In particular, visual scanning deficits are associated with cerebral lesions and acquired learning disorders causing deficits in reading, writing, performing calculation and telling time [34]. Other learning disorders associated with visual recognition disorders are: spatial dyslexia and dysgraphia with spatial disturbances [35].


4. Auditory processing assessment

As visual processing, also auditory processing is fundamental to learning.

Non-verbal auditory processing has a possible relationship to non-verbal learning disorders so that it has been described within a framework of non-verbal learning disorder [36]. For example, subjects who have an impairment in interpreting voice intonation or prosody may have non-verbal learning disorders that negatively affect their emotional functioning. Children with socio-emotional processing disorders have been considered by some neuropsychologists as affected by a subtype of learning disorders secondary to right hemisphere dysfunction [37]. Therefore, neuropsychologists must execute a specialized auditory assessment finalized to exclude peripheral and central auditory problems before the general clinical neuropsychological assessment of children with learning disorders.

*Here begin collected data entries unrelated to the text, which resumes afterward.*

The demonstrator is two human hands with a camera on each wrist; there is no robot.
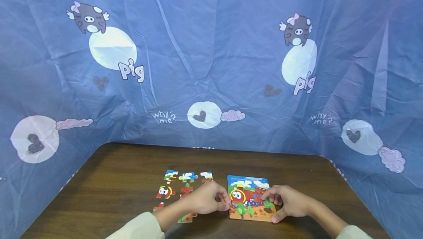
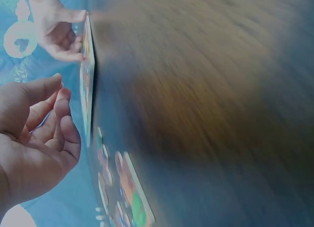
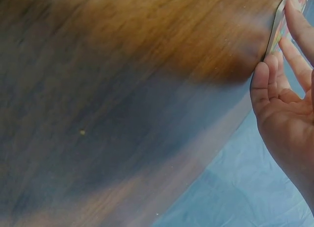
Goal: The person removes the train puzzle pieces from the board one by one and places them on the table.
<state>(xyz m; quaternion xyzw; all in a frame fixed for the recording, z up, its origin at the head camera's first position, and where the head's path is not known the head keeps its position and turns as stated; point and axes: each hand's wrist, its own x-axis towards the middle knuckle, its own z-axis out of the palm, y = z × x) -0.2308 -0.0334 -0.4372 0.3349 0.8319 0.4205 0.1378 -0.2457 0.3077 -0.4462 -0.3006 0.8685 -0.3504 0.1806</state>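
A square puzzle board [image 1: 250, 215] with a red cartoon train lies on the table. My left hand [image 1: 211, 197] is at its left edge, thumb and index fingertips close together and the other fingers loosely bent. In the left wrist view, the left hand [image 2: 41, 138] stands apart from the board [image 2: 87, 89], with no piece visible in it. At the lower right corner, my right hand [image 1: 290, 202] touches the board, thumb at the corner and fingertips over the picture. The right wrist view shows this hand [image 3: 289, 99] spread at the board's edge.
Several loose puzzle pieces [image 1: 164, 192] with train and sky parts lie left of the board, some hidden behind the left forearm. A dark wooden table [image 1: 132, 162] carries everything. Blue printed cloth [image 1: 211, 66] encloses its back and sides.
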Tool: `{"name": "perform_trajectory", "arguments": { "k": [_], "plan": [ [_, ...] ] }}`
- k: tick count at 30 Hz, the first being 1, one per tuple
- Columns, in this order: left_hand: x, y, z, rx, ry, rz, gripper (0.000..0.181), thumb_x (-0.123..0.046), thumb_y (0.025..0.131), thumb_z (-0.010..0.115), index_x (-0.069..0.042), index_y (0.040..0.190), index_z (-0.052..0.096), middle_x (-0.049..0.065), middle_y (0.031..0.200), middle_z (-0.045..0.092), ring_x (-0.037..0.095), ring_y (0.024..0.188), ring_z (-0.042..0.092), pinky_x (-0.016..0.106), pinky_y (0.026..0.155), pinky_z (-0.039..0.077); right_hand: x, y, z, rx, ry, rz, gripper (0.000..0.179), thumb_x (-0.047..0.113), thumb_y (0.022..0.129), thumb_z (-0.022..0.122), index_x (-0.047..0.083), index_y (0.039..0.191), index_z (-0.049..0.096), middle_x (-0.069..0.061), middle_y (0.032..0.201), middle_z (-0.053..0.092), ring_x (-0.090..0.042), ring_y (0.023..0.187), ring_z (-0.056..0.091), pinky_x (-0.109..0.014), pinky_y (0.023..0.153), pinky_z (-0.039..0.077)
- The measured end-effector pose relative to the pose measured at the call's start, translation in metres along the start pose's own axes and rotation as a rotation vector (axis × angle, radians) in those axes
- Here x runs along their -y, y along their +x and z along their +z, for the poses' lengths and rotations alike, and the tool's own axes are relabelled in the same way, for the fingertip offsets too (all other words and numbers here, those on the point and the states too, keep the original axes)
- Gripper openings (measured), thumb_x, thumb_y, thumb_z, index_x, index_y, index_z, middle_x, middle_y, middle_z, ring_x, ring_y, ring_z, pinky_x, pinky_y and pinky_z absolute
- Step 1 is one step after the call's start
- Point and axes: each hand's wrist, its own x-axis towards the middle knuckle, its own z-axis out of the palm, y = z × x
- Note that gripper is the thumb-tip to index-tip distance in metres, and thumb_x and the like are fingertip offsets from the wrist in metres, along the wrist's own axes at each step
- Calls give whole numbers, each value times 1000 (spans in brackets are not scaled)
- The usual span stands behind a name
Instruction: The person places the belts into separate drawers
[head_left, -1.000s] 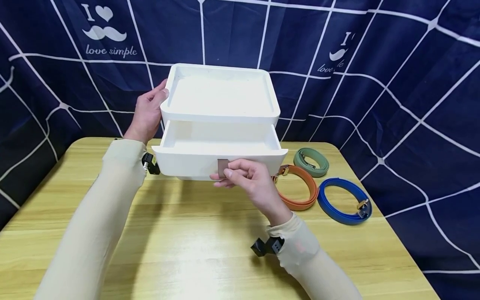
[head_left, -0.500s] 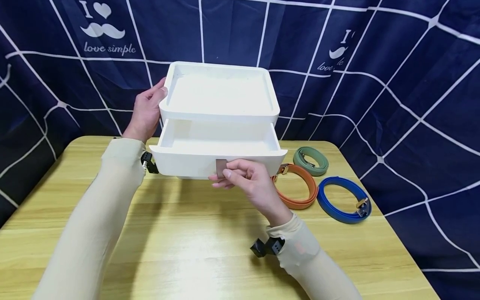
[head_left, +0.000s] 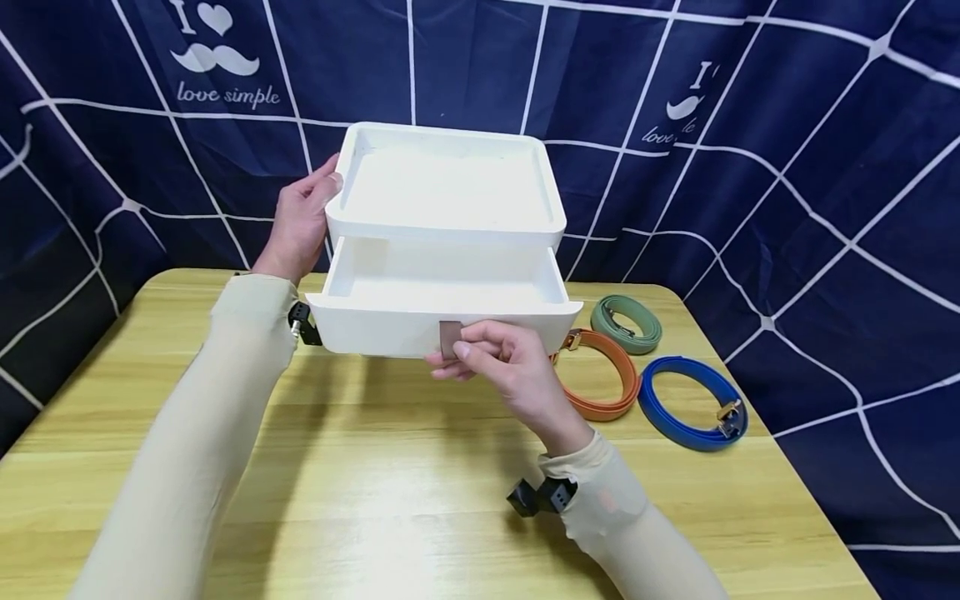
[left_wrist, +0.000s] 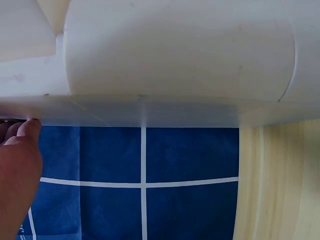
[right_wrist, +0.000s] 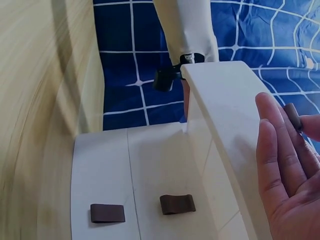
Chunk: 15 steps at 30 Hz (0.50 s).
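Note:
A white drawer unit (head_left: 450, 187) with a shallow rimmed top stands at the back of the table. Its upper drawer (head_left: 371, 329) is pulled partway out, and no items show inside. My left hand (head_left: 298, 221) holds the unit's left side towards the back, thumb on the top rim; in the left wrist view its fingertips touch the unit's edge. At the drawer's front, my right hand (head_left: 513, 367) pinches the brown pull tab (head_left: 450, 340) between thumb and fingers. Two more brown tabs, a near one (right_wrist: 107, 213) and another (right_wrist: 177, 204), show on the drawer fronts below in the right wrist view.
Right of the unit lie three coiled belts on the wooden table (head_left: 420, 483): green (head_left: 630, 325), orange (head_left: 600, 408) and blue (head_left: 686, 437). The orange one is partly behind the right hand. A dark blue grid-patterned curtain (head_left: 465, 67) hangs behind and at the sides.
The head view has shifted very slightly. Both hands keep their hold on the unit and the tab, and the drawer stays out by about the same amount.

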Motion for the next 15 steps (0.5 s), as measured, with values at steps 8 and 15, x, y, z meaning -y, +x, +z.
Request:
{"name": "perform_trajectory", "arguments": {
  "k": [8, 15],
  "plan": [
    [-2, -1, -3, -9, 23, -11, 46, -15, 100, 54, -2, 143, 46, -2, 151, 42, 11, 136, 38, 21, 102, 39, -1, -1, 0, 13, 10, -6, 14, 2, 98, 55, -11, 99, 61, -22, 98, 71, -37, 86, 70, -42, 75, 56],
    [0, 0, -1, 0, 34, -11, 45, -15, 101, 54, -3, 144, 46, -2, 151, 42, 11, 136, 38, 22, 102, 39, 1, -5, -2, 14, 22, -9, 13, 0, 98, 54, -11, 101, 61, -22, 98, 71, -38, 86, 70, -51, 79, 54]
  ]
}}
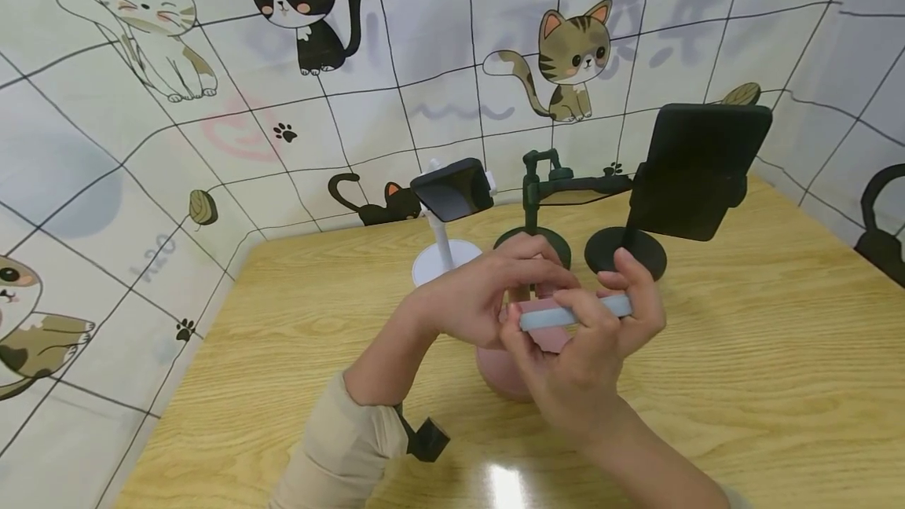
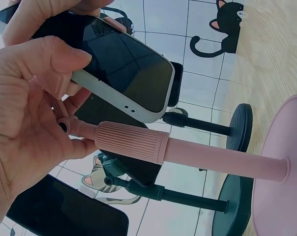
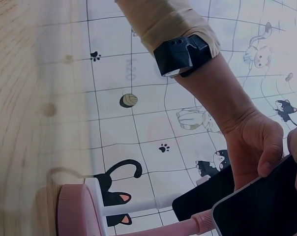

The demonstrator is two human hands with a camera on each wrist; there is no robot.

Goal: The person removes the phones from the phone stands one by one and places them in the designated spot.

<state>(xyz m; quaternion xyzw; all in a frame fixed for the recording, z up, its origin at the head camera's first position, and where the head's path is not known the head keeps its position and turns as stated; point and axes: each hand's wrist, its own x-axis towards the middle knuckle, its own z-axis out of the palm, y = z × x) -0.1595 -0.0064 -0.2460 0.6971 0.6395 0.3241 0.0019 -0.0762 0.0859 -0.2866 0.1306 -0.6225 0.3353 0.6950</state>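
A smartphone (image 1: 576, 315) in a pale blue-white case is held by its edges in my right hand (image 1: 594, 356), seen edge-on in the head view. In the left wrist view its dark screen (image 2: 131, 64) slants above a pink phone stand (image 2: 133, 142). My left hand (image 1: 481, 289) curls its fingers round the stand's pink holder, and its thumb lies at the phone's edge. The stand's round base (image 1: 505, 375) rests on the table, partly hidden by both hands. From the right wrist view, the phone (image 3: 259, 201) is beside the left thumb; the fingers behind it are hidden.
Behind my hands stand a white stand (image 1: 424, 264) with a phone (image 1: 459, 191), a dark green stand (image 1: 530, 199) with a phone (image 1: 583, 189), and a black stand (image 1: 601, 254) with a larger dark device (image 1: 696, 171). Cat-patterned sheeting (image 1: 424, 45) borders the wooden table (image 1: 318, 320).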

Examples of neuropsychological instruments that can be used to assess auditory perception in terms of audition acuity, auditory discrimination, auditory inattention, auditory verbal and non-verbal perception are described in Lezak’s manual [33].

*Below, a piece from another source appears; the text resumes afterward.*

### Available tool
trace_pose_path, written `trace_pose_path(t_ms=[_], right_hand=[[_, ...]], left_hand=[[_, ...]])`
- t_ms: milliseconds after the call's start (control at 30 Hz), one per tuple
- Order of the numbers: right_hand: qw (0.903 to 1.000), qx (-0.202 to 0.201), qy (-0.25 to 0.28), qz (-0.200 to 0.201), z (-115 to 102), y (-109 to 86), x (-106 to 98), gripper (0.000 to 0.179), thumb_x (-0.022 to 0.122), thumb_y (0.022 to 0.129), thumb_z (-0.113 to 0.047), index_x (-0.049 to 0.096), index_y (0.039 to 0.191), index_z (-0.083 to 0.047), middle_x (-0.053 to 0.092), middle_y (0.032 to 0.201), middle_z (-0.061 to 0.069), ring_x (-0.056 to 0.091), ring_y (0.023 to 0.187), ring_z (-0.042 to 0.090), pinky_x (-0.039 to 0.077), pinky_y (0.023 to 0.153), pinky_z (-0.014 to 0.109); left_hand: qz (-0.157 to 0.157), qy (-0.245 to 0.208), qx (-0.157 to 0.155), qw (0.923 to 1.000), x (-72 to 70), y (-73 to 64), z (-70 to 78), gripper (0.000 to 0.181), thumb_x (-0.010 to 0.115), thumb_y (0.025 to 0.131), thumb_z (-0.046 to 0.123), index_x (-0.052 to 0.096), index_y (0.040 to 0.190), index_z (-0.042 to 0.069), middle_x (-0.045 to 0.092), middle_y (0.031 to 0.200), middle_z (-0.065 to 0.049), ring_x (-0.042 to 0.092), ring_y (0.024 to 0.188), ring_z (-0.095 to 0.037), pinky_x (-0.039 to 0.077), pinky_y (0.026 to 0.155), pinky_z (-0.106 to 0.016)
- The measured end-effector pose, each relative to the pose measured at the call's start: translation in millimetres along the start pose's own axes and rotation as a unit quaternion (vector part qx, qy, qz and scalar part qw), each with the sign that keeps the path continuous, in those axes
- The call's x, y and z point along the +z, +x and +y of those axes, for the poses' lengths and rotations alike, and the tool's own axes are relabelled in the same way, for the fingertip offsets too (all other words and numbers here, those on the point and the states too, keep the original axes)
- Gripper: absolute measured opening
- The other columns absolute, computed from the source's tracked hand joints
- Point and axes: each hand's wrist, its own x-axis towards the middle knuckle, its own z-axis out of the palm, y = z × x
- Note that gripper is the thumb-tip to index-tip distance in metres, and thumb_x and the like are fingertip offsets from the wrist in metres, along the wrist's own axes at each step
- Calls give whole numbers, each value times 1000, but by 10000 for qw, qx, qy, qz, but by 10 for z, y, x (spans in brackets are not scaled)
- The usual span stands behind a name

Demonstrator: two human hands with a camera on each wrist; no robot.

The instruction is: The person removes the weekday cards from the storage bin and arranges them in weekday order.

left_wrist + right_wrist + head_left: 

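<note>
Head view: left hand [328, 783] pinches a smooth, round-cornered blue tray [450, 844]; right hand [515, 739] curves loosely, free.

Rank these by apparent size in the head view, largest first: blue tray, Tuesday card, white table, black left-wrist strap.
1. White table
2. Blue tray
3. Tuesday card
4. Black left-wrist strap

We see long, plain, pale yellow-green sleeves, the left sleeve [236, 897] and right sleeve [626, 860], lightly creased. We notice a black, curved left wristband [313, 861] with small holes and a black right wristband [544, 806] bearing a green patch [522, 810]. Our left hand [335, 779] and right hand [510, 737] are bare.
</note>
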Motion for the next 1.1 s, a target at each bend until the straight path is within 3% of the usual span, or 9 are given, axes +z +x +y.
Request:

5. Behavioral and socio-emotional assessment

Learning disorders can have comorbidity with many behavioral, social-emotional and psychiatric conditions. Distinction between cognitive and emotional domain is an unresolved issue in the assessment of children with learning disorders.

There are some evidences that socio-emotional processing deficits related to right hemisphere dysfunction could be considered a subtype of developmental learning disabilities [38].

The assessment of emotional functioning should focus first on psychiatric conditions that could be the primary cause of individual learning problems. During the decision-making process, neuropsychologists should realize an assessment of the mental status of the patient through observation of patient’s behavior and use of a clinical interview. In the diagnostic process, neuropsychologist should determine the most relevant diagnosis depending on the background in psychopathology.

Same symptoms, especially behavioral problems, are highly recognizable, while common mental health problems of low mood and anxiety can easily get lost [39].

Psychiatric disorders that must be considered include personality disorders, mood disorders, anxiety disorders, somatoform disorders, thought disorders, dissociative disorders and eating disorders. If there is evidence of presence of a primary psychiatric condition, learning disorder diagnostic process must be delayed until completing a definitive psychiatric diagnostic process.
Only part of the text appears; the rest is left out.